- **DIRECTIONS**
Your answer must be the full listing below, repeated exactly.

Segment Open

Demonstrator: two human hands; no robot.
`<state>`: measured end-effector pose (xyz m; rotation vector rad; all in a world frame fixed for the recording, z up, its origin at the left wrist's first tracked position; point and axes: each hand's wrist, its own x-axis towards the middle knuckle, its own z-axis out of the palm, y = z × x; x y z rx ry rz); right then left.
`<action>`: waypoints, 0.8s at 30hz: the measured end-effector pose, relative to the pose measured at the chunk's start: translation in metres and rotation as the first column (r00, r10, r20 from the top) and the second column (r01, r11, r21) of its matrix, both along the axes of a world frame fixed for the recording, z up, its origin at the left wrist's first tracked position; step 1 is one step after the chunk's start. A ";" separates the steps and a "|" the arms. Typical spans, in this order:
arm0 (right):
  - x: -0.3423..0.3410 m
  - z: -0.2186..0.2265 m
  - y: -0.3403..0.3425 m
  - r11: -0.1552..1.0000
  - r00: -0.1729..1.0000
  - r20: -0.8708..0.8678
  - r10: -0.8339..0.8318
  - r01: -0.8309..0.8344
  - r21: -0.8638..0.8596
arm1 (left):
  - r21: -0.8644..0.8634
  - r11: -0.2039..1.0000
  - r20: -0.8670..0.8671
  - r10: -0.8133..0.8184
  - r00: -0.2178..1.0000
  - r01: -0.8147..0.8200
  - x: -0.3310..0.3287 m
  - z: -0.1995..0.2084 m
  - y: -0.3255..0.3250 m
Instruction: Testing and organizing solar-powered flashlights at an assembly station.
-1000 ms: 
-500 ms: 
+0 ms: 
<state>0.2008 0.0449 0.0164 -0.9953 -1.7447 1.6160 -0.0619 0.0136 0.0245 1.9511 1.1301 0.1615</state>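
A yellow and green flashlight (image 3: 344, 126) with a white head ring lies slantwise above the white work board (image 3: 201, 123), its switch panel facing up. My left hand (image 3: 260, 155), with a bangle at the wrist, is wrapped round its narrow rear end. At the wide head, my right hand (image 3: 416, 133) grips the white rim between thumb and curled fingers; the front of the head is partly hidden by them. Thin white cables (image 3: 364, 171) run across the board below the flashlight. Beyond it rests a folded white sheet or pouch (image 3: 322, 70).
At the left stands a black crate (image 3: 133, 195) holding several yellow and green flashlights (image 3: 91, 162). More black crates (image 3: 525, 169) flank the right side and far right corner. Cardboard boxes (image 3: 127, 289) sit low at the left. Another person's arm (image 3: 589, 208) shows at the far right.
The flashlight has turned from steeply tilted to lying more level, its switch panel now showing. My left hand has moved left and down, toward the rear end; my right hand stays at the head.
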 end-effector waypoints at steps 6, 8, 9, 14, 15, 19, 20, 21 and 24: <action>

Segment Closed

- **OUTPUT FOR THIS TASK**
Demonstrator: two human hands; no robot.
`<state>`: measured end-effector pose (xyz m; rotation vector rad; all in a world frame fixed for the recording, z up, its origin at the left wrist's first tracked position; point and axes: each hand's wrist, its own x-axis towards the middle knuckle, its own z-axis out of the palm, y = z × x; x y z rx ry rz); right then left.
`<action>`: waypoints, 0.8s at 30hz: the measured end-effector pose, relative to the pose measured at the chunk's start: translation in metres and rotation as the first column (r00, r10, r20 from the top) and the second column (r01, r11, r21) of its matrix, both along the axes of a world frame fixed for the recording, z up, its origin at the left wrist's first tracked position; step 1 is one step after the chunk's start. A ";" separates the steps and a "|" the arms. Typical spans, in this order:
arm0 (right):
  - x: -0.3423..0.3410 m
  - z: -0.2186..0.2265 m
  - y: -0.3403..0.3425 m
  - r11: -0.1552..1.0000
  - r00: -0.1729..1.0000
  - r20: -0.8708..0.8678
  - r10: -0.8339..0.8318
  - r01: -0.8309..0.8344
  - r21: -0.8638..0.8596
arm1 (left):
  - r21: -0.8644..0.8634
  - r11: -0.2039..1.0000
  - r20: -0.8670..0.8671
  - r10: -0.8133..0.8184
  - r00: -0.2178..1.0000
  - r01: -0.8147..0.8200
  - x: -0.3310..0.3287 m
  - z: -0.1995..0.2084 m
  - y: -0.3255..0.3250 m
Instruction: Testing and organizing solar-powered flashlights at an assembly station.
-1000 ms: 
-500 ms: 
+0 ms: 
<state>0.2008 0.0449 0.0164 -0.9953 -1.7447 1.6160 -0.0619 0.0136 0.0245 1.9511 1.1301 0.1615</state>
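A yellow and green flashlight (image 3: 344, 126) with a white head ring lies slantwise above the white work board (image 3: 201, 123), its switch panel facing up. My left hand (image 3: 260, 155), with a bangle at the wrist, is wrapped round its narrow rear end. At the wide head, my right hand (image 3: 416, 133) grips the white rim between thumb and curled fingers; the front of the head is partly hidden by them. Thin white cables (image 3: 364, 171) run across the board below the flashlight. Beyond it rests a folded white sheet or pouch (image 3: 322, 70).
At the left stands a black crate (image 3: 133, 195) holding several yellow and green flashlights (image 3: 91, 162). More black crates (image 3: 525, 169) flank the right side and far right corner. Cardboard boxes (image 3: 127, 289) sit low at the left. Another person's arm (image 3: 589, 208) shows at the far right.
The flashlight has turned from steeply tilted to lying more level, its switch panel now showing. My left hand has moved left and down, toward the rear end; my right hand stays at the head.
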 end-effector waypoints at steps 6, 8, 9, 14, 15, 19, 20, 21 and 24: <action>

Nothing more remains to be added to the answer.